Withdrawal, Crosby continued, brings us to prayer, contemplation and rejection of the violence that seeks to draw us in.
"In the withdrawal something happens where God's word - the Scriptures - gives you the power not to necessarily change the destructive thing but to deal with it another way."
During Advent we must ask ourselves, "What do we need to do to change our house for him to come alive in our lives, in our hearts; what ground do I need to cultivate to let the Christ be born me," Crosby said.
"For me, it is slowing down. It's becoming still, being more mindful of what am doing, even being more connected to the food in different ways."
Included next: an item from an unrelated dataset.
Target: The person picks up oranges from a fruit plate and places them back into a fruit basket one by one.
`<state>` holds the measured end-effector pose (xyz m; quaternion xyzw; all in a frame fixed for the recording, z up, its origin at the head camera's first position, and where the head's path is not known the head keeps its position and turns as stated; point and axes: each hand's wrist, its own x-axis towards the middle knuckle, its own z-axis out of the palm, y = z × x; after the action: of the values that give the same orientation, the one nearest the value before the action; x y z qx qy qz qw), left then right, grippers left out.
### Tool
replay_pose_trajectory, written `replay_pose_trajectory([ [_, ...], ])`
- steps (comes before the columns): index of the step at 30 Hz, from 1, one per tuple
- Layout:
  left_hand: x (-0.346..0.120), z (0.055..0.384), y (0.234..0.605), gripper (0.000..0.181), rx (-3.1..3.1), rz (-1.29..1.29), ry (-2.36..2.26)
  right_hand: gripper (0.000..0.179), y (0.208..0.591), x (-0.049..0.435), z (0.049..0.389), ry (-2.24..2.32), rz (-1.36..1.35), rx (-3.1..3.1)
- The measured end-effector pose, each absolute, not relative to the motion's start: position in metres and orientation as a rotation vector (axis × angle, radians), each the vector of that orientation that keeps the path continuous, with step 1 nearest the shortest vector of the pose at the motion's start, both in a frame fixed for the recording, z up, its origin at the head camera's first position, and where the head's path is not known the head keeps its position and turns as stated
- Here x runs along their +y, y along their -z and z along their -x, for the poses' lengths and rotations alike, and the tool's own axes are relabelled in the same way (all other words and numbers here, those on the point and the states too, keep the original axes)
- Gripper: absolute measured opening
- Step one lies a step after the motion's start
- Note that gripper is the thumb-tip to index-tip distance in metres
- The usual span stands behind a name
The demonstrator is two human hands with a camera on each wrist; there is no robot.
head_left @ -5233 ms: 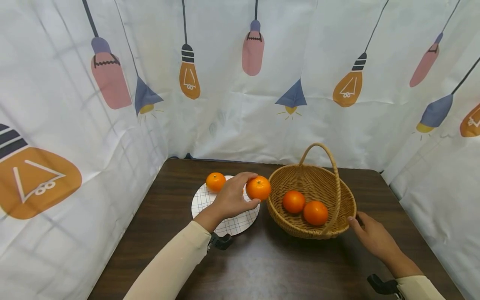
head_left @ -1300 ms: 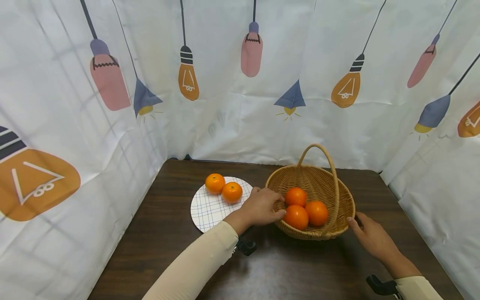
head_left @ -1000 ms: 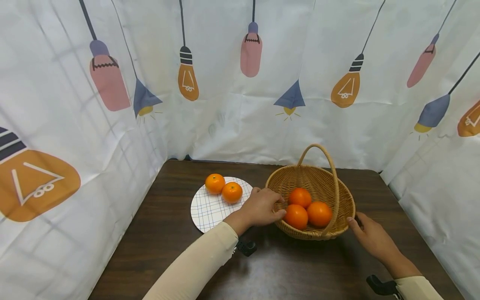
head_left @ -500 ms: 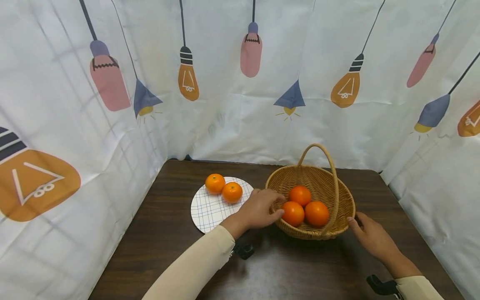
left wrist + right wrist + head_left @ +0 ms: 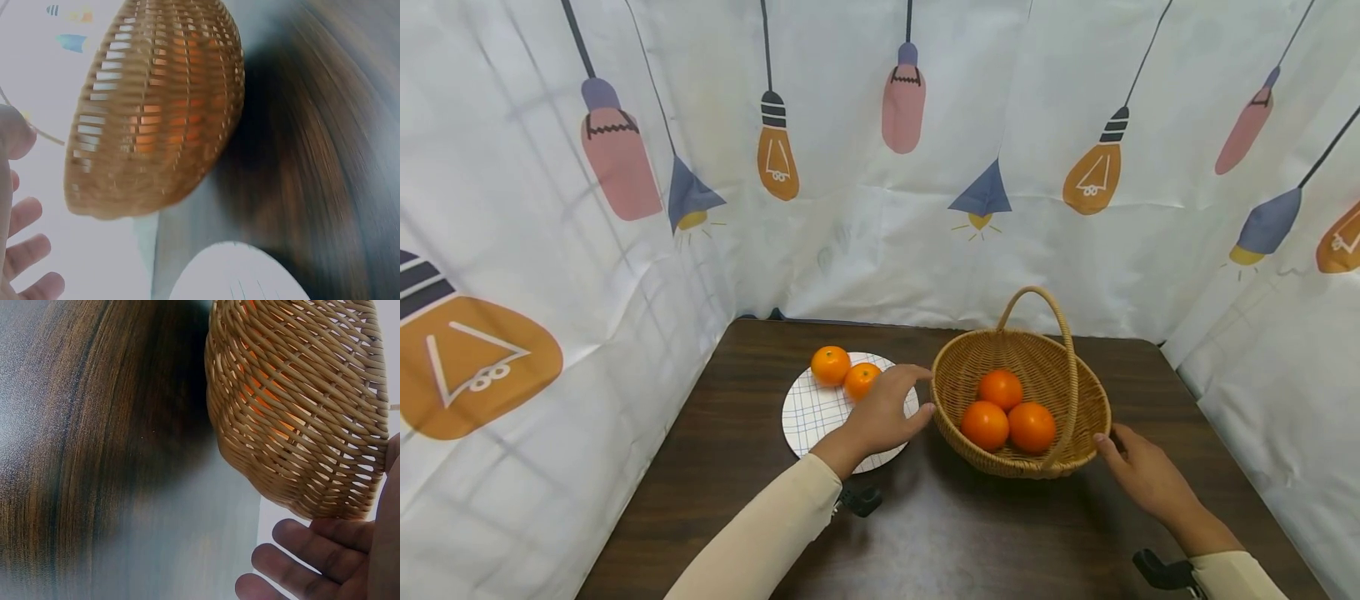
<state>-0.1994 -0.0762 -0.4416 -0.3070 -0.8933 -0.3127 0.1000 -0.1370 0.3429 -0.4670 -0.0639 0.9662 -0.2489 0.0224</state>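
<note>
A wicker basket (image 5: 1037,358) with a tall handle holds three mandarins (image 5: 1032,427). My right hand (image 5: 1146,471) pinches the basket's right rim, thumb on top. In the right wrist view, the other fingers (image 5: 287,569) spread below the woven wall (image 5: 294,431). My left hand (image 5: 880,417) hovers between basket and plate, holding nothing, thumb and fingers apart. In the left wrist view its fingers (image 5: 28,253) are beside the basket (image 5: 112,187). On the round white checked plate (image 5: 808,421) rest two mandarins (image 5: 831,367), one partly behind the left hand.
Everything stands on a dark wooden table (image 5: 700,467). A white curtain (image 5: 865,250) printed with lamps and bulbs encloses the back and sides. A black strap device (image 5: 859,500) sits on the left wrist, and another (image 5: 1161,571) on the right.
The left hand, which earlier held a mandarin over the plate, placed it in the basket and shifted the fruit there. It has now drawn back left, empty. The right hand stays on the rim.
</note>
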Motion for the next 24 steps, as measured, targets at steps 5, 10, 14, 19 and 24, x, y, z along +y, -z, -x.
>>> replay_pose_trajectory([
  [5, -0.093, 0.201, 0.45, 0.048, -2.668, 0.772, 0.961, 0.07, 0.466, 0.344, 0.137, 0.764, 0.193, 2.986],
  [10, -0.112, 0.203, 0.462, 0.051, -2.687, 0.606, 1.036, 0.068, 0.467, 0.344, 0.138, 0.761, 0.2, 2.986],
  [14, -0.123, 0.204, 0.468, 0.052, -2.699, 0.498, 1.063, 0.069, 0.467, 0.344, 0.138, 0.763, 0.19, 2.982],
  [19, -0.134, 0.205, 0.47, 0.053, -2.679, 0.46, 1.077, 0.071, 0.468, 0.344, 0.137, 0.781, 0.184, 2.966],
  [24, -0.143, 0.207, 0.474, 0.056, -2.668, 0.431, 1.019, 0.072, 0.468, 0.343, 0.137, 0.792, 0.173, 2.957],
])
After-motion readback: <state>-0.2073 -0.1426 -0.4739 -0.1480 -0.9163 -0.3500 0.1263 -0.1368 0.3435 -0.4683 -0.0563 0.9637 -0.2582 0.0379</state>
Crosby has also taken the vow of non-violence from Pax Christi, one of whose points is to be non-violent in word and tongue.
"I took it because I find I can be very critical rather than compassionate in my judgments," he noted. "Now I try to be less negative in the way I talk about people and events. That's a concrete thing that I do."
Taking that vow is a concrete thing others can do as well during Advent, the priest said. "We must withdraw from violence and it isn't just violence out in the world; it is the violence in the way I didn't talk to you this morning when we got up, the way I gave you a dirty look - the violence we do to each other."
When Crosby is not writing or lecturing, he is dealing with big corporations, trying to make them more socially responsible.
He has long been a Catholic leader in the field of socially responsible investing. His 20 books include Rethinking Celibacy, Reclaiming the Church and Can Religious Life Be Prophetic?